In your reply, reproduce every line of the data without any alteration.

+--

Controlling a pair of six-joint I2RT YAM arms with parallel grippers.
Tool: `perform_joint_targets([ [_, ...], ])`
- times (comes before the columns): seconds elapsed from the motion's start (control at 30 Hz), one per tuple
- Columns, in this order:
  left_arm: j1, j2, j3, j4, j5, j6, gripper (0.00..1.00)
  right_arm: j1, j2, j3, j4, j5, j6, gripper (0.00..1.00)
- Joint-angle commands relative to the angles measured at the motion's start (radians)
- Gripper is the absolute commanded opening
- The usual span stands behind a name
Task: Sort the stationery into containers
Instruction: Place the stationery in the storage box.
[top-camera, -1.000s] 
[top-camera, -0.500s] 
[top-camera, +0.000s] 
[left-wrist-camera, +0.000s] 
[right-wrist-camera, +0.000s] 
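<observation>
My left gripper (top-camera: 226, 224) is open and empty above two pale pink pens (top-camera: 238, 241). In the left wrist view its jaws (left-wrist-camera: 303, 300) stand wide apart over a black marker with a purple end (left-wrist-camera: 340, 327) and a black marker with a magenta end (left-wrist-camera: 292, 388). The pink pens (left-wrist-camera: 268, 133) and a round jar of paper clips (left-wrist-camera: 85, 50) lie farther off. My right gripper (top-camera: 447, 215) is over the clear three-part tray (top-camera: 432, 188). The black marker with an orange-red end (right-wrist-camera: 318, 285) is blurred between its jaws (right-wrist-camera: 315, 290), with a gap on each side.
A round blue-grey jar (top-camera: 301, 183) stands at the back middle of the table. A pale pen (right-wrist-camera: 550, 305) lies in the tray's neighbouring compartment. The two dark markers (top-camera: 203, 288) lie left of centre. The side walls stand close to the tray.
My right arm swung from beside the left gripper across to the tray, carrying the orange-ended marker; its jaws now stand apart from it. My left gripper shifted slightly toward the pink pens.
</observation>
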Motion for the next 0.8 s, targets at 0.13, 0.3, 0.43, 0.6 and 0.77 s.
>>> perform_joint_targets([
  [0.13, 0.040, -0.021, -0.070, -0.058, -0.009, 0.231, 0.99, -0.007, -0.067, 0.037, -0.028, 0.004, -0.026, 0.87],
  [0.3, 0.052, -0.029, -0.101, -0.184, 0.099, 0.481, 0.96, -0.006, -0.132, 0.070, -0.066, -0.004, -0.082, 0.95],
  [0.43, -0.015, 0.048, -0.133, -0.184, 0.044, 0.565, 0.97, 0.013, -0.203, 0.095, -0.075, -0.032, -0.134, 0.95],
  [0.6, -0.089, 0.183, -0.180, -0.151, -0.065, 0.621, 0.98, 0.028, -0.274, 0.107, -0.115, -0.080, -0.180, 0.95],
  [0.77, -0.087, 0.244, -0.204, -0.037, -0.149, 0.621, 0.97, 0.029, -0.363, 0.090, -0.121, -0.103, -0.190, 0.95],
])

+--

*SOLUTION TO THIS TASK*:
Controlling a pair of six-joint I2RT YAM arms with parallel grippers.
Tool: `perform_joint_targets([ [_, ...], ])`
- times (comes before the columns): seconds elapsed from the motion's start (control at 30 Hz), one per tuple
- Columns, in this order:
  left_arm: j1, j2, j3, j4, j5, j6, gripper (0.00..1.00)
  right_arm: j1, j2, j3, j4, j5, j6, gripper (0.00..1.00)
- Joint-angle commands relative to the angles measured at the motion's start (radians)
- Gripper is the absolute commanded opening
- The usual span stands behind a name
Task: Sort the stationery into containers
Instruction: Place the stationery in the storage box.
[top-camera, -1.000s] 
[top-camera, -0.500s] 
[top-camera, +0.000s] 
[left-wrist-camera, +0.000s] 
[right-wrist-camera, +0.000s] 
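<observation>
My left gripper (top-camera: 226, 224) is open and empty above two pale pink pens (top-camera: 238, 241). In the left wrist view its jaws (left-wrist-camera: 303, 300) stand wide apart over a black marker with a purple end (left-wrist-camera: 340, 327) and a black marker with a magenta end (left-wrist-camera: 292, 388). The pink pens (left-wrist-camera: 268, 133) and a round jar of paper clips (left-wrist-camera: 85, 50) lie farther off. My right gripper (top-camera: 447, 215) is over the clear three-part tray (top-camera: 432, 188). The black marker with an orange-red end (right-wrist-camera: 318, 285) is blurred between its jaws (right-wrist-camera: 315, 290), with a gap on each side.
A round blue-grey jar (top-camera: 301, 183) stands at the back middle of the table. A pale pen (right-wrist-camera: 550, 305) lies in the tray's neighbouring compartment. The two dark markers (top-camera: 203, 288) lie left of centre. The side walls stand close to the tray.
My right arm swung from beside the left gripper across to the tray, carrying the orange-ended marker; its jaws now stand apart from it. My left gripper shifted slightly toward the pink pens.
</observation>
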Motion for the next 0.8 s, targets at 0.13, 0.3, 0.43, 0.6 and 0.77 s.
>>> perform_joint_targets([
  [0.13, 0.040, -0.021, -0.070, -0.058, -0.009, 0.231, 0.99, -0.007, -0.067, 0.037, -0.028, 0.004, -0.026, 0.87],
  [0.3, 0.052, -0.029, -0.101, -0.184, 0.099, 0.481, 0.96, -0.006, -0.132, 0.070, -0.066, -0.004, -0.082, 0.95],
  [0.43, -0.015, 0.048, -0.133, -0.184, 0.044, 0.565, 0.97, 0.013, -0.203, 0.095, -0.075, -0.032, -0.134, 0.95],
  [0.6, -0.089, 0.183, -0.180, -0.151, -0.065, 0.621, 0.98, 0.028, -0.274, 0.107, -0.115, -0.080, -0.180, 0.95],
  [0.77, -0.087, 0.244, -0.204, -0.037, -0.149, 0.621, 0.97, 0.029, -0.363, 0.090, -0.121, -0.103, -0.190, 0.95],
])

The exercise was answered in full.